Lallana was charged with two misdemeanor counts each of releasing an offensive material in a public place and assault, with sentencing allegations for committing a crime for sexual gratification.

If convicted, he faces a sentence ranging from a minimum of three months to a maximum of three years in jail with mandatory sex offender registration.

It sounds like this guy is a total cock and this chick really got shafted. This should be a real worry about people. Then again, I don't drink water, fish fuck in it.

Okay, I'm going to make some pretty offensive comments, but I don't want you to think I approve or am in any way defending the dude who jerked off into her water. The guy is so brazen and disgusting. Not only does he enters this lady's office twice in three months to jerk off into her water bottle, pushing her into sending the water bottle off to the lab for testing.

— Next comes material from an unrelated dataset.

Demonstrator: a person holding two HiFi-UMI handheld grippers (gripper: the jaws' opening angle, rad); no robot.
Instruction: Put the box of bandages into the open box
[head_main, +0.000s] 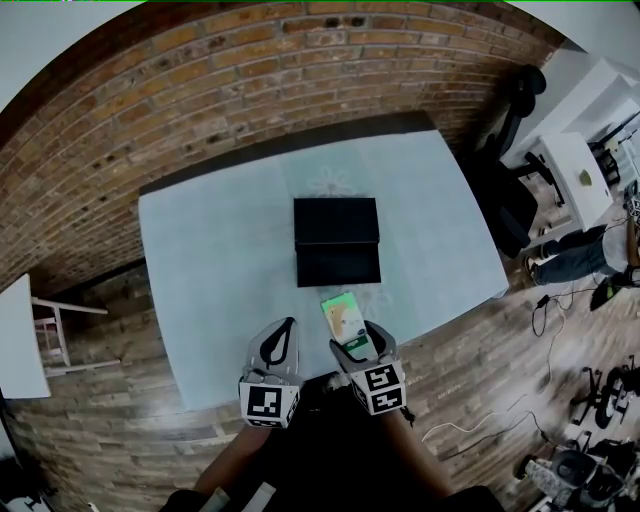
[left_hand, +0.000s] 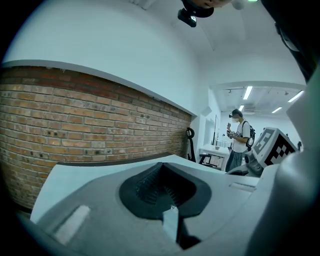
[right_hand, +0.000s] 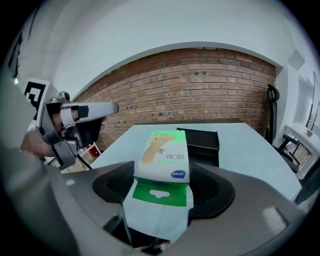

I wonder what she suspected was in her water. Did she think she was being poisoned or did she just know it was semen? Did she get a tummy rumble and then went "Oh, well this is the same semen based rumble I had a few months ago, better have this bottle independently tested!"

I have to question how exactly she became ill by swallowing cum. Did he have an STI or something? Why would semen make her ill. Porn has taught me that women swallow it all the time without ever getting sick! One time I ate taco bell and it made me feel ill. Maybe someone jerked off into my burrito.

More than likely she's lying about feeling ill because it sounds a whole lot better than "I detected a distinct semeny substance floating in my water." Saying that it made her ill is a great way to further press charges against the bastard.

Which in this instance is fine. This was one twisted sicko who needs to be taken outside of society for a couple of years. But it still leads one to wonder how exactly she didn't notice jizz in her water bottle. Even if you shook it up, those thick stands wouldn't completely dissolve and will just end up making it slightly murky.

Besides that, how are you not going to notice some salty sticky strand like stuff floating in your bottle? Semen goes all strange in water. Anyone who's jerked off in the shower can tell you that. How the fuck does semen diluted in water make you ill? Even STI's have a hard time transmitting through semen, and in any case they have incubation periods. You wouldn't instantly fall ill. So how exactly does semen fuck up anything in your stomach?

One guess would be that she was using one of those aluminum water bottles that is growing in popularity. Though this incident marks the death of the aluminum water bottle industry. Mark my words on that. All thanks to one sicko who couldn't keep it in his pants.

As much as I found the crime to be confusing and shocking, I was also shocked to hear that "releasing an offensive material in a public place" is a crime. When did that happen and can I get arrested for farting in public?